Etre seul ou être en couple. Question intransigeante, qui mérite un sacrifice peut être définitif. Mais est-ce que cela en vaut vraiment la peine ? Dans son questionnement dystopique où les célibataires ont 45 jours pour retrouver l’amour sous peine d’être métamorphosés en animaux de leur choix, Yorgos Lanthimos cultive sa singularité, son style à la fois rigolard et grinçant, émouvant et violent, où le rire se lie à la frayeur, montrant qu’il demeure l’antithèse d’un faiseur tel que Quentin Dupieux. Alors que ce dernier crée de la bizarrerie pour pure volonté freak qui tend à la posture créatrice, le grec, lui, détonne par son intelligence narrative, sa fulgurance d’opinion créant des personnages contextualisés qui tordent la réalité pour nous la balancer en pleine face. Ici, l’absurde n’est pas qu’un écran de fumée ou un banal artifice, pas un cynisme narcissique, mais une raison d’interpréter, qui regorge d’une véritable cohérence, d’un horizon pas si lointain et irréel.


On suit un architecte, accompagné de son « chien », largué par sa femme après douze ans de vie commune et essayant de retrouver une partenaire dans cet hôtel aux coutumes peu orthodoxes, une sorte de maison de redressement des sentiments humains.

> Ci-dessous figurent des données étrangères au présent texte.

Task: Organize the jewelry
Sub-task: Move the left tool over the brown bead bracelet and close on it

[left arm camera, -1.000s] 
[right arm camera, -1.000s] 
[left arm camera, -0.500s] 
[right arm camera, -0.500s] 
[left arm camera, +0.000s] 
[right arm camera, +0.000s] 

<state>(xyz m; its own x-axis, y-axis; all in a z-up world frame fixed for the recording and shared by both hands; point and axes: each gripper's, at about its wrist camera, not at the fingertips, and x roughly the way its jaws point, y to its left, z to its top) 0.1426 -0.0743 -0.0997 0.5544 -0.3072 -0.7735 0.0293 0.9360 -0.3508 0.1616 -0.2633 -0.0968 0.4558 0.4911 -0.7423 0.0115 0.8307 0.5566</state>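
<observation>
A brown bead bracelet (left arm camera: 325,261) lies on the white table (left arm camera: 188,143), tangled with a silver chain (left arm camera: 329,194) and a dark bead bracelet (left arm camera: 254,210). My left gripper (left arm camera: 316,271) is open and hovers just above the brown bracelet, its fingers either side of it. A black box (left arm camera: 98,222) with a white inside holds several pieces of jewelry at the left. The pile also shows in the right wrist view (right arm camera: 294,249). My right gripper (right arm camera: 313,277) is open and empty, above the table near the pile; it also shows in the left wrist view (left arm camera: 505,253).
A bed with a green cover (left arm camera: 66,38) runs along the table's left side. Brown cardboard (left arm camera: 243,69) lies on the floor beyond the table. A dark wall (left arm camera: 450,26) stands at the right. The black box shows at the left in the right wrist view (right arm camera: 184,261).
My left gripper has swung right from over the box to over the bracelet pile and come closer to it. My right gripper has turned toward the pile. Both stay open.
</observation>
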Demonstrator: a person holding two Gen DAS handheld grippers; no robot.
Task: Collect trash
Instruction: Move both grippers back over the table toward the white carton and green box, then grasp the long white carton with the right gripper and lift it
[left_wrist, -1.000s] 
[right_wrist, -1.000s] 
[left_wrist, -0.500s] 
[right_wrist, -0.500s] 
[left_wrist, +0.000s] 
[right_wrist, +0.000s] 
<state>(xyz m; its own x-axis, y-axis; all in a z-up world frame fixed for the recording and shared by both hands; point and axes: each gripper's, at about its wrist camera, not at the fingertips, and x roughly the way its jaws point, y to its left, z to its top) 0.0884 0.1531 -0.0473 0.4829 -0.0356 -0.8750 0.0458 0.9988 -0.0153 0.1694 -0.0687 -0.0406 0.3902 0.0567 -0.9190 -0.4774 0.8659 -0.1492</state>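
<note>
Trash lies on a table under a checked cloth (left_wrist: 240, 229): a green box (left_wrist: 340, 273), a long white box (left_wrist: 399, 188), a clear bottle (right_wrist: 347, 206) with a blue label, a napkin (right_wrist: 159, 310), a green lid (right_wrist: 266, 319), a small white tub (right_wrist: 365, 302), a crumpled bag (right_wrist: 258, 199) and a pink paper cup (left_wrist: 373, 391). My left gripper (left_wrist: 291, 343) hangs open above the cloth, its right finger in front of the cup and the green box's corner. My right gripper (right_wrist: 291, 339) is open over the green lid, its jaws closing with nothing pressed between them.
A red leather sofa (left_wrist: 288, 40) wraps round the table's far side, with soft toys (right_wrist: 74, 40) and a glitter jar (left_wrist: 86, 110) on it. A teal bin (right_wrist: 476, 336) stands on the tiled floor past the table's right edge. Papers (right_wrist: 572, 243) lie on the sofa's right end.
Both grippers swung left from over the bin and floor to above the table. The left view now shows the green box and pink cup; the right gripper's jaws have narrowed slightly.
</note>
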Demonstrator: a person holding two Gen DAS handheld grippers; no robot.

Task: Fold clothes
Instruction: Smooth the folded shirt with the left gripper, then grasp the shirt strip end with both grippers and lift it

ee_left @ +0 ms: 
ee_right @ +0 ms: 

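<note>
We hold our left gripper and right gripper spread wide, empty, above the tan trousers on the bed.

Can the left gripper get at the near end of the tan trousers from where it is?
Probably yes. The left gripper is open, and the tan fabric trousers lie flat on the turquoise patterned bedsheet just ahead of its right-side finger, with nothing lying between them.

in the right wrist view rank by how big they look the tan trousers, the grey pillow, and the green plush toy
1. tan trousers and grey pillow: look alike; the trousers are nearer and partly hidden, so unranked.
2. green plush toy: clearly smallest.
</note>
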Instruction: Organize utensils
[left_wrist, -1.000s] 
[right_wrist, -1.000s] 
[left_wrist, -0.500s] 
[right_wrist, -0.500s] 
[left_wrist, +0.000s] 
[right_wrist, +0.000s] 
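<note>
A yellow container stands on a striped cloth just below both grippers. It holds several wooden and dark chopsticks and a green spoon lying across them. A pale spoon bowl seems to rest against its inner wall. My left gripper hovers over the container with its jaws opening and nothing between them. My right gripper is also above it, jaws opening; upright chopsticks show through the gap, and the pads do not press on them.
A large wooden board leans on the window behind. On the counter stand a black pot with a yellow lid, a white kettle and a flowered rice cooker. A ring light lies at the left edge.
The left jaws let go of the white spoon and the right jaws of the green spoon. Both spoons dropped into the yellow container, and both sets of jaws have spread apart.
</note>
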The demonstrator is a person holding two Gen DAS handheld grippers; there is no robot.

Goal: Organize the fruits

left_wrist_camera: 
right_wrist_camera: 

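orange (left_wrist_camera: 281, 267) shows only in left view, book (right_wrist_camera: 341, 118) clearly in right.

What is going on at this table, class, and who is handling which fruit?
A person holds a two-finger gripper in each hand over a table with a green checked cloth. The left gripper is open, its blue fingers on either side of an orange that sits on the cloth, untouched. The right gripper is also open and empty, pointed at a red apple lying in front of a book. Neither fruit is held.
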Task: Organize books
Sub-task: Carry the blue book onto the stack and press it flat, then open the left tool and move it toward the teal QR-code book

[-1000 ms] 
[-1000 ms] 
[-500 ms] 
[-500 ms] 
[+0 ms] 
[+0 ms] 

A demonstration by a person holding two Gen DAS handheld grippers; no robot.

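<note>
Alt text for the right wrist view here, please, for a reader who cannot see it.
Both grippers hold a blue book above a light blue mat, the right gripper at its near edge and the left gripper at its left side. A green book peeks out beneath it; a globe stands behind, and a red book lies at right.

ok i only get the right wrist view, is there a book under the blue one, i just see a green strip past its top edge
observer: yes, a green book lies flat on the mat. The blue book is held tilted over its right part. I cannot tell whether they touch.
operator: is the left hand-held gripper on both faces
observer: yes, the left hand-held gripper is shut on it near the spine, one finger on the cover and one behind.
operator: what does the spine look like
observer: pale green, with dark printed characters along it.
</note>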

Comme dans Canine, The Lobster cloisonne son environnement : un hôtel déshumanisé et conformiste pour retrouver un partenaire de vie (un croisement de The Grand Budapest Hotel et Shining), une forêt de la résistance aussi totalitaire que leurs oppresseurs, puis la ville, le monde réel, où la police arrête les personnes célibataires sans certificat de mariage. A l’instar d’Eyes Wide Shut ou de Gone Girl, The Lobster parle du couple, s’interroge sur son utilité et son réel miroir en dévisageant le communautarisme dans lequel la société s’insère même dans nos choix amoureux. Dans la société décrite par Lanthimos, l’osmose d’un couple, son acclimatation ne se fait pas par son désir ou son alchimie, mais est mis en place par une mathématique des caractéristiques où la complémentarité est physiologique, fait de ressemblance : les myopes avec les myopes, ceux qui saignent du nez entre eux, ceux qui ont une belle voix.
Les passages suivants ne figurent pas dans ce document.